In many ways, teaching with video, film, and filmstrips prepared me to appreciate teaching with computers. Computers are another type of multimedia technology with one big difference: At the computer, the kids are ALL getting to "advance the filmstrip projector." They are personally navigating the media. They have a sense of control which helps create focus. And the media is built with stopping points, instead of being one long retelling of the story.
But video isn't just about the images. It's about the total sensory experience: Visual, Audio, and the emotional content they evoke. (For the same reason, watching an epic movie if far more satisfying in a dark theater with a big screen and great sound system.) It's the sense of being "immersed." Lights down, sound up, images bright, moving and big.
Immersive is when you are so engaged and comfortable in a story that you forget where you are. This is why we build movie "theater" spaces, make the screen BIG and darken the room while munching on popcorn.
One of the reasons we created the Video Workshop was to combat the poor use of media and its lack of use in Sunday School by our teachers.

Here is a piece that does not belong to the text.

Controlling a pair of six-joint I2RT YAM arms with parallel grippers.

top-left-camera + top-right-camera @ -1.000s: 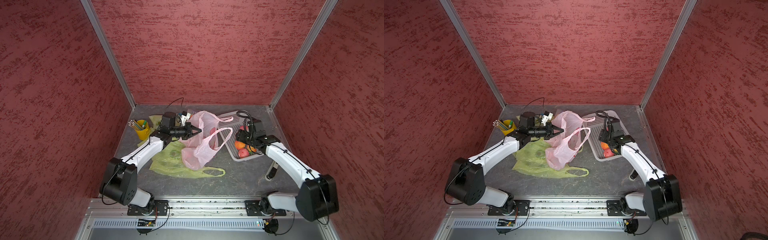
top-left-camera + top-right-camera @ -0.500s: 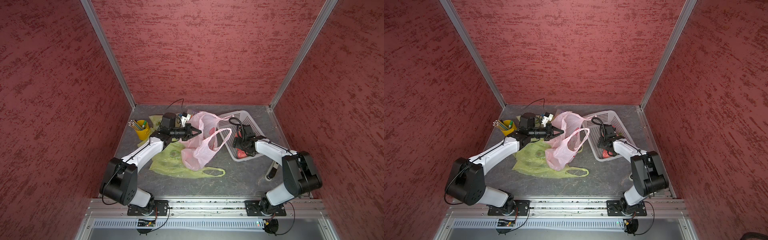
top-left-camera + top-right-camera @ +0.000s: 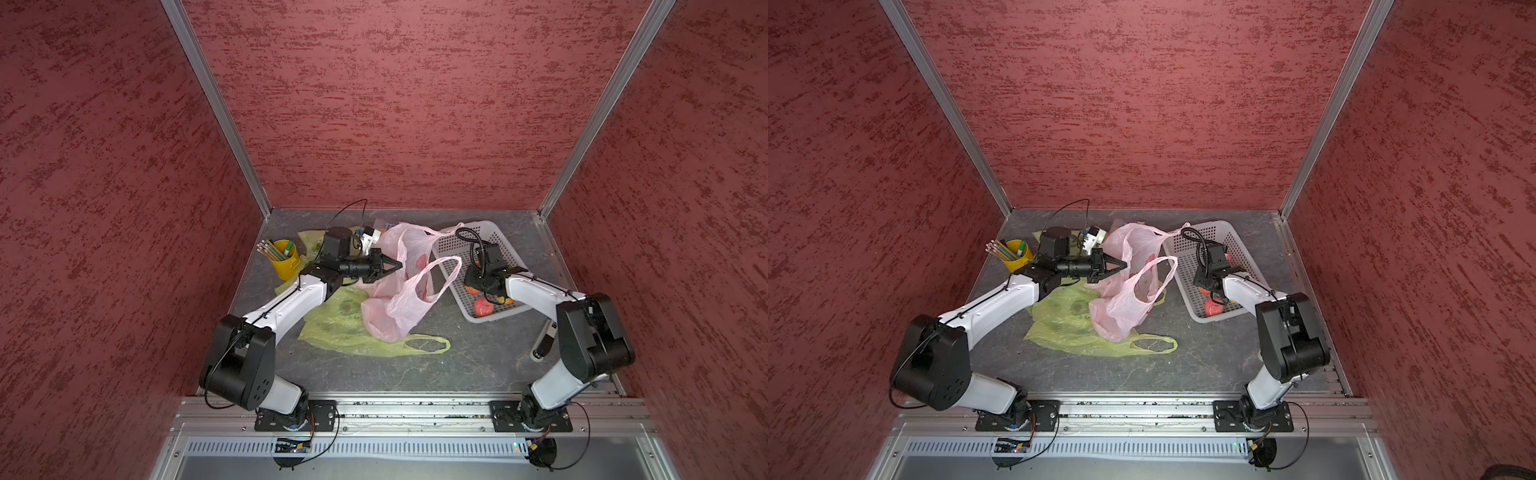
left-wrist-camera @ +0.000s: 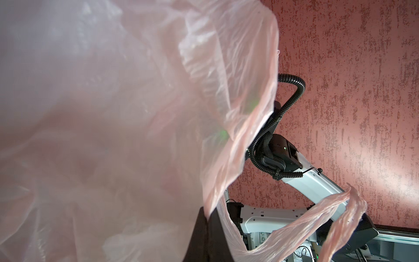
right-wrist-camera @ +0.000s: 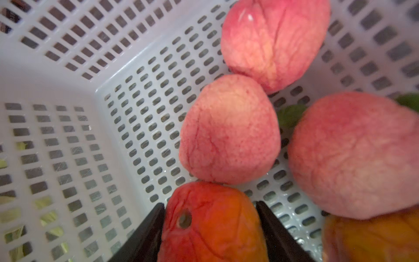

They were avoiding the media we had purchased, and not signing out the equipment, not previewing it, or just using it as "break" for teaching when they came ill-prepared.
The Rotation Model intentionally attacks these problems by creating a ROOM built around teaching with multimedia,
- staffing it with a teacher who likes media,
- and creating a real lesson plan around it,
- and rotating different classes into the Video workshop to be taught by that prepared teacher.
This seems so obvious now to Rotation churches... to have a theater/video/A-V space, and a teacher who knows how to use it. But in many traditional Sunday Schools, video is still something they only use sparingly, or as a break or excuse, and in un-kid-friendly, sparsely decorated spaces.
What's in a Name?
You'll see Video Workshops go by other names up here at Rotation.org:
A-V, Theater, Cinema, or with creative names like "Holy Word Theater." They are all the same thing. They are all "audio-visual" workshops where the main activity is presentation THROUGH media.**
Often, what they are called reflects a decor or seating choice. Calling them "Theater" or "Cinema" workshops usually reflects the presence of theater seats and popcorn.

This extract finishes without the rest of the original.